On April 21st, 2001, Julian enlisted the help of his nephew, Anastasio Velazquez, to move mud and water from a small section of the canal in preparation to plant pumpkins. It was ten o’clock on a bright Tuesday morning and after the laborious task they shared a small meal before going fishing.

After a while Julian put down his rod and began to sing. He told Anastasio that what he called ‘mermaids’ had recently been calling out to him from the depths of the canals, urging him to follow them and enter their aquatic domain. The strange beings had been beckoning to him all day, but Julian insisted that they had visited him many times before and that singing would keep them at bay. The two men carried on fishing together until Anastasio left to tackle some errands. When he returned shortly after eleven o’ clock, he discovered his uncle floating face down in the canal near the small pier –almost at the exact same spot where the girl had also lost her life.

 Xochimilco coroners pronounced Julian’s cause of death to be heart failure, but had the eighty-year-old finally given in to the otherworldly voices and followed their instructions, entering into the deathly grip of the gloomy waters, never to emerge alive just like the young girl that he insisted whispered to him from beyond the grave? Even now, some people think Julian’s spirit has joined the drowned girl’s and attached itself to the island, wandering among the decaying dolls and warding off sightseers.
Despite Julian’s passing the dolls remain behind to stare at the visitor with eerie, inexpressive eyes. That is if they have any eyes at all; many of them are headless, limbless and burnt and all have been discoloured by the elements, in many cases creating even more unnatural and disturbing visions: a curious mixture of neglect and love that swing silently, forebodingly in the trees. Everywhere the visitor looks, mottled, blistered faces stare back. Even the flora and fauna have come to live with the island’s plastic denizens with plant-life sprouting from acceptable perches and exotic spiders living within doll’s cavities, their webs spun inside mouths and eye sockets.

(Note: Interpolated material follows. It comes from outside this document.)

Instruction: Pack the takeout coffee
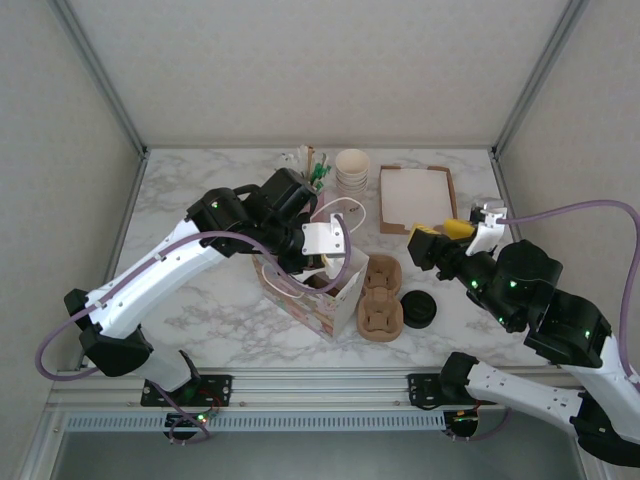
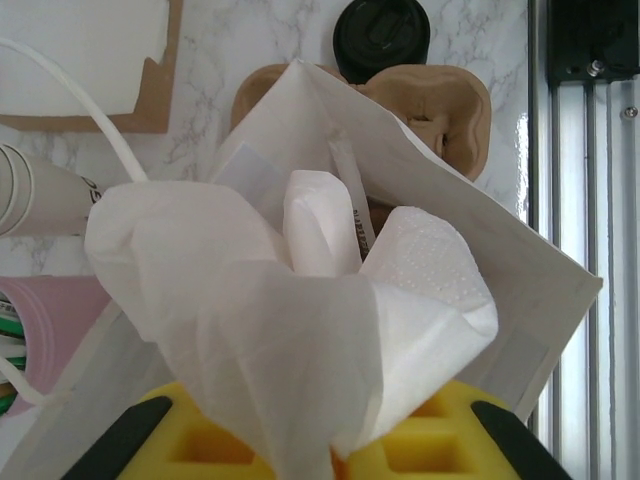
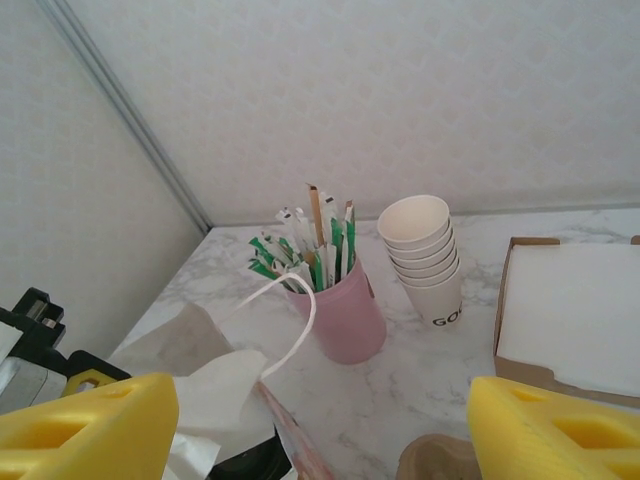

In spite of their decay, the dolls are still said to become animated at night and move and whisper to travellers, offering a ghastly invitation to visit their home and perhaps perish in the waters surrounding it. Anastasio does not live on the island, but he claims that he himself has witnessed the dolls moving by themselves, turning their heads and twisting their limbs unnaturally. Is this the spirit of the drowned girl as the locals insist, or has Julian’s phantom attached itself to the island he came to love? Whatever the truth is, La Isla de las Muñecas remains an striking sight and the four hour round-trip to the island is becoming ever more popular, and, since Julian’s demise, La Isla de las Muñecas is set to be one of Mexico's strangest tourist attractions, with visitors bringing offerings of candles, sweets and of course, dolls. It is their donations that allow Anastasio to take care of the island and keep it open. “Some days we have up to 50 visitors,” says Anastasio. “Other days no one will come, but the average number is 20.” Television program makers are also becoming a regular source of income for Anastasio and the curious island of dolls is fast-accruing world-wide fame.